Could you talk more about why this was useful for Eve? What's an example of how you could blame innocent folks? And how could you sign the inserted data – do you mean cryptographically?

Lets say you are an Cuban spy inside the NSA. While you copy memos you notice a watermark with your personal NSA employee ID embedded in the paper.

The NSA might have spies inside the Cuban intelligence services. If you remove the water mark, the NSA will you that you know about their counter intelligence.

If you leave the watermark in they know you are the spy. But, if you change the watermark to some ID from another employee there will be no downside for you. And you start tension within the NSA.

Maybe you can even turn the burned innocent employee, because he will be pissed at the NSA.

Eve is like that.


Reminds me of a story. That one time there was a large battle in eve. If you want to repair / heal a friendly ship in eve you have to target it, and press F1 to start your remote rapair module (healing spell).

In the heat of the battle the pilot Ivory, a healer from Team A, messed up and accidentally targeted the enemy ship his fleet what shooting at the time.

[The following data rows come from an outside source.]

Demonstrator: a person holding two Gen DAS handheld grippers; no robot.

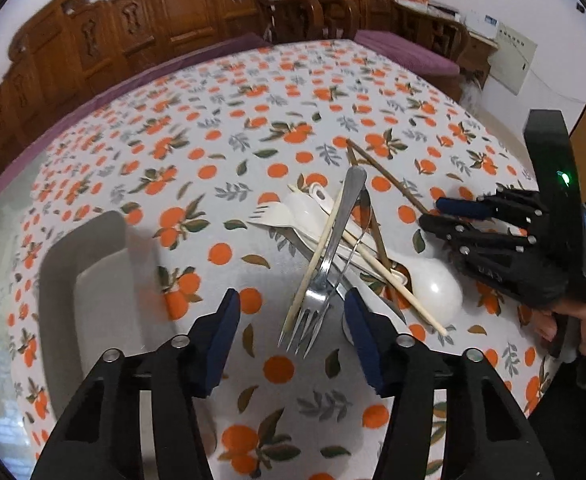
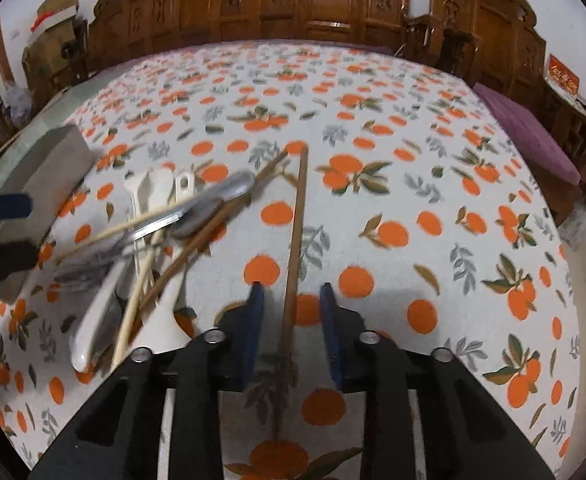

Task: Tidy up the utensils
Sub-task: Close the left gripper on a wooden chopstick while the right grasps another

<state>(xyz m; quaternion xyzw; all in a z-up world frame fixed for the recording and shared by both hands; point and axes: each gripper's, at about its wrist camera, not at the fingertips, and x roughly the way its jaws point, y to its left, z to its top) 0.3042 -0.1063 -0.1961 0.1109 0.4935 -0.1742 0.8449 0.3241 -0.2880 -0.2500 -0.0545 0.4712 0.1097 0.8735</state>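
With the left tool spread wide around the steel fork, centre on its neck before closing; the right tool, also apart, straddles 1 dark chopstick.

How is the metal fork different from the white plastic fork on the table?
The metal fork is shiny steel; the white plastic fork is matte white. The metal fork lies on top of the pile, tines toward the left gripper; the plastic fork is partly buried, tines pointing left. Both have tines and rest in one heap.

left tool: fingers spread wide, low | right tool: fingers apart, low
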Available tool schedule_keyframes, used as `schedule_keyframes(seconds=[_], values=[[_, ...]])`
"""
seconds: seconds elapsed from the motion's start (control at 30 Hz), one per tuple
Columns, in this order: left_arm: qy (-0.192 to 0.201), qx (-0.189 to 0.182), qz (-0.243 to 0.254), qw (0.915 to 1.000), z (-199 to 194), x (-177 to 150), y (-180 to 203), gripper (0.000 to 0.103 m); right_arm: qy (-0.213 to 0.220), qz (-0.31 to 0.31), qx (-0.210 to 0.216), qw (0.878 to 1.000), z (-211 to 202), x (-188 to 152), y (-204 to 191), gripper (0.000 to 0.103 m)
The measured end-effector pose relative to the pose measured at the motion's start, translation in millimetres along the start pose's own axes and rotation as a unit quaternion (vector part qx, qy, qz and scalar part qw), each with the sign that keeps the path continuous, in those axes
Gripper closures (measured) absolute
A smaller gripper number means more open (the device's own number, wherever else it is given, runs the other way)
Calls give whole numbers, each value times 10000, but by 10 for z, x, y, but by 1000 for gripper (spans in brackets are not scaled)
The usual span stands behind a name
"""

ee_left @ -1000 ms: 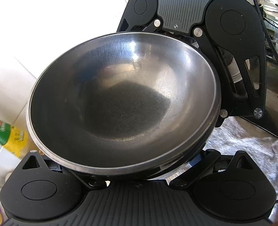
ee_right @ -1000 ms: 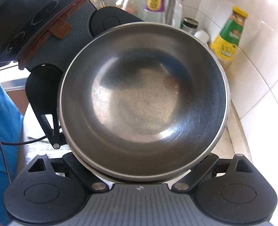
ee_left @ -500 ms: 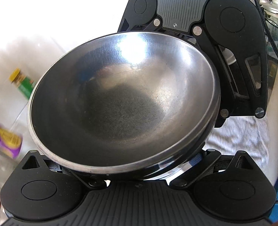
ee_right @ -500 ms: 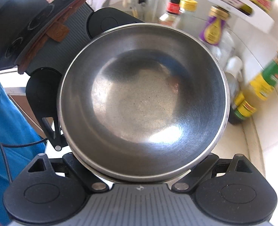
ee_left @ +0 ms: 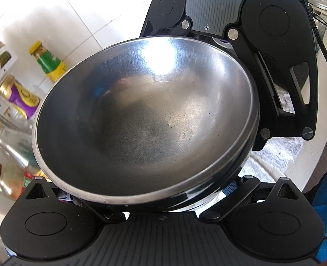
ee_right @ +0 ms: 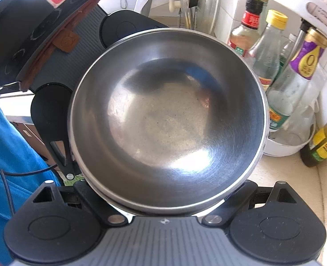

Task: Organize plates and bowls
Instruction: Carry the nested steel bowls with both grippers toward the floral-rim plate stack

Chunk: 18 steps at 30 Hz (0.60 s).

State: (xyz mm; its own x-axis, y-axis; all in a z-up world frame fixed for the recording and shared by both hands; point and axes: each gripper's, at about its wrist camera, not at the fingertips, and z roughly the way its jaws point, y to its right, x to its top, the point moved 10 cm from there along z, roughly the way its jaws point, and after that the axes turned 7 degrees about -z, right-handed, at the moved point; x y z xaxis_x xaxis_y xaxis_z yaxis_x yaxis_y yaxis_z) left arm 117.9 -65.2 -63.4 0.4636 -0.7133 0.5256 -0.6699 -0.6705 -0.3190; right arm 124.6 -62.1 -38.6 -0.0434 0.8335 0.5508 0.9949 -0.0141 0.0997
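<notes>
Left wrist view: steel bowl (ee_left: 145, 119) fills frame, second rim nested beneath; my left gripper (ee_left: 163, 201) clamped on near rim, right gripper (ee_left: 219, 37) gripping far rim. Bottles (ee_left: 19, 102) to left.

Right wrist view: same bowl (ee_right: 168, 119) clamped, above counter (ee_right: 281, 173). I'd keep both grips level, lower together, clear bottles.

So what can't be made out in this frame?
- Left tongs' fingertips: left wrist view, hidden under the steel bowl.
- Right tongs' fingertips: right wrist view, covered by the same bowl.
- Whether a second bowl is nested below: only a doubled rim shows.
- Counter beneath: blocked by the bowl in both views.
- Bottle labels: too small and blurred to read.
</notes>
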Motion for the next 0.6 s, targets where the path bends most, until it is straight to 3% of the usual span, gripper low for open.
schedule_keyframes(seconds=[0.33, 0.6], values=[[-75, -109, -81, 9999, -10, -126, -279, 3, -6, 196, 129, 9997, 87, 110, 14, 10], [-206, -157, -180, 9995, 279, -72, -495, 3, -4, 423, 180, 9989, 139, 29, 154, 10]])
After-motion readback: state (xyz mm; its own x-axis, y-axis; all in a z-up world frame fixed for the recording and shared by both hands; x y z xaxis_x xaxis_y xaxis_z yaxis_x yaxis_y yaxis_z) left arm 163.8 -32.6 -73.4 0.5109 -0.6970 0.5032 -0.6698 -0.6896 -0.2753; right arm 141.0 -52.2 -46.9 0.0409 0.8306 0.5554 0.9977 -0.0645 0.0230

He did not notice his mistake and shouted "All reps on Cain!" (Use healing spells on the pilot Cain) Cain was from Team B.

Counter intelligence officers from Team A thought that our healer Ivory was a spy and just pressed the wrong push-to-talk button in TeamSpeak. They sifted through logs and found out his IP, he was from Alberta, CA. Just like the leader from TeamB.

Team A set a trap and killed a expensive ship from Ivory .. and kicked from the Alliance (Guild)

Ivory was not a spy :) Internet spaceships are serious business.

How did you find out he wasn't a spy?

I think a week later Team A apologized, replaced his ship and took him back.

But the accusation was stupid to begin with. He was a loyal member for years, living in the same Canadian state as another eve player is not really uncommon any shouting on TeamSpeak who is currently getting shot would not have been helpful.

Diplomats from Team B said he was not a spy.

Spying is a big problem in Eve. At the most basic level a spy is able to take screenshots and copy/paste text to send back to the entity they're spying for. By watermarking both text and forum backgrounds the data effectively becomes tainted in the sense that the screenshot/text will have unique characteristics that allow the original poster to identify who copied the data in the first place.

The whole flow would be:

- X is a player in alliance FOO but is actually an agent planted there by alliance BAR.

- Y is a player in alliance BAR but is actually an agent planted there by alliance FOO (or any other).

- X copies intel from FOO's forums and sends it back to the people in charge of the spy program in BAR.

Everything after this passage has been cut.